A number of years ago said company filed with the county recorder a subdivision map of the ranch, on which certain roads laid out thereon, including the so-called dirt road, were dedicated to the public. However, none of the property was sold, and it was stipulated that ever since the filing of the map the dirt road has been used almost exclusively by the company and its employees for company purposes. In view of the above facts, some mention is made by the insurance carrier that the accident happened on a public county road. But conceding that such was the legal status of the dirt road, the fact that Jimeson was traveling thereon at the time of the accident did not serve to defeat his claim to compensation. (State Compensation Ins. Fund v. Industrial Acc. Com., 194 Cal. 28 [227 P. 168]; Makins v. Industrial Acc. Com., supra; Judson Mfg. Co. v. Industrial Acc. Com., 181 Cal. 300 [184 P. 1].) Admittedly the dirt road was entirely on the company's ranch, and was the route adopted by the company over which it transported its men to and from the worksite; and as said in the Makins case, supra, the rule is well settled that an employee, in going to work, comes under the protection of the act when he enters the employer's premises or upon the means provided for access thereto, though [23 Cal. App. 2d 639] the premises and such means of access are not wholly under the employer's control or management; and the same rule applies when the employee is leaving such working premises provided he does not unnecessarily loiter thereon.

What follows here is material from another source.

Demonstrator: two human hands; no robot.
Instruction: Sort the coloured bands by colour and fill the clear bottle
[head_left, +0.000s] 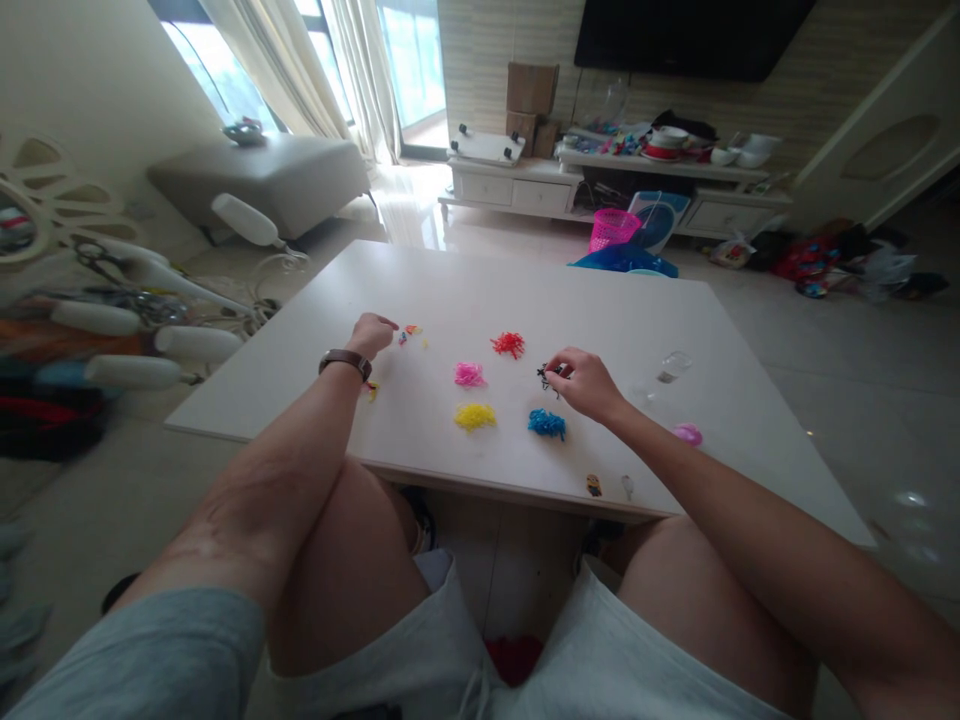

We have examined the cases cited by respondents in support of the commission's decision, but find nothing therein which in our opinion is contrary to the views herein expressed, nor which could have the effect of altering the conclusion we have reached. Each case must, of course, be adjudged by the facts which are peculiarly its own (Makins v. Industrial Acc. Com., supra); and after considering all the admitted facts of the present case in the light of the decisions hereinabove cited, we are convinced that there is no justification for the application of the going and coming rule.

Therefore the decision of the commission is annulled, and the cause is remanded for further proceedings in accordance with the views herein expressed.